How to aggregate over all rows in a Polars dataframe?


In a Polars dataframe, I know that I can aggregate over a group of rows that have the same value in a column using for example .groupby("first_name").agg([...]).

How can I aggregate over all rows in a dataframe?

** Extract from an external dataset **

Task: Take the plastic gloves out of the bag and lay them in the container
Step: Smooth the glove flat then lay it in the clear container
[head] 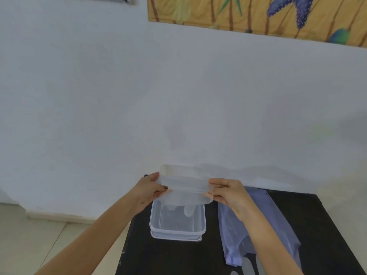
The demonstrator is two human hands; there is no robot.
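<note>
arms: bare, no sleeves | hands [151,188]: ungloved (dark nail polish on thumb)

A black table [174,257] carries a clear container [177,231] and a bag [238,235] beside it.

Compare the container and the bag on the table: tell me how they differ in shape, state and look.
The container is a stiff, box-shaped tub with a rim; the bag is limp film lying flat and wrinkled. The container stands upright and open at the top; the bag lies on its side, stretched along the table. The container is clear; the bag has a bluish tint. Both are see-through plastic and rest on the same dark table.
</note>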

For example, I'd like to get the mean of all values in a column.


Solution

  • As suggested by @jqurious, you can use mean() to obtain the mean, without adding an aggregation.

    Examples.

    import polars as pl
    
    # sample dataframe
    df = pl.DataFrame({
        'text':['a','a','b','b'],
        'value':[1,2,3,4]
    })
    
    shape: (4, 2)
    ┌──────┬───────┐
    │ text ┆ value │
    │ ---  ┆ ---   │
    │ str  ┆ i64   │
    ╞══════╪═══════╡
    │ a    ┆ 1     │
    │ a    ┆ 2     │
    │ b    ┆ 3     │
    │ b    ┆ 4     │
    └──────┴───────┘
    
    # add the mean with select
    df.select(
        value_mean = pl.mean('value')
    )
    
    shape: (1, 1)
    ┌────────────┐
    │ value_mean │
    │ ---        │
    │ f64        │
    ╞════════════╡
    │ 2.5        │
    └────────────┘
    
    # add the mean with with_columns
    
    df.with_columns(
        value_mean = pl.mean('value')
    )
    
    shape: (4, 3)
    ┌──────┬───────┬────────────┐
    │ text ┆ value ┆ value_mean │
    │ ---  ┆ ---   ┆ ---        │
    │ str  ┆ i64   ┆ f64        │
    ╞══════╪═══════╪════════════╡
    │ a    ┆ 1     ┆ 2.5        │
    │ a    ┆ 2     ┆ 2.5        │
    │ b    ┆ 3     ┆ 2.5        │
    │ b    ┆ 4     ┆ 2.5        │
    └──────┴───────┴────────────┘
    
    

    Using select, only the columns specified in select will show up in the result. Using with_columns, all columns will show up in the result plus any column you add or modify.

    For that, the result of select is one row while the result of with_columns is the 4 rows of the sample dataframe.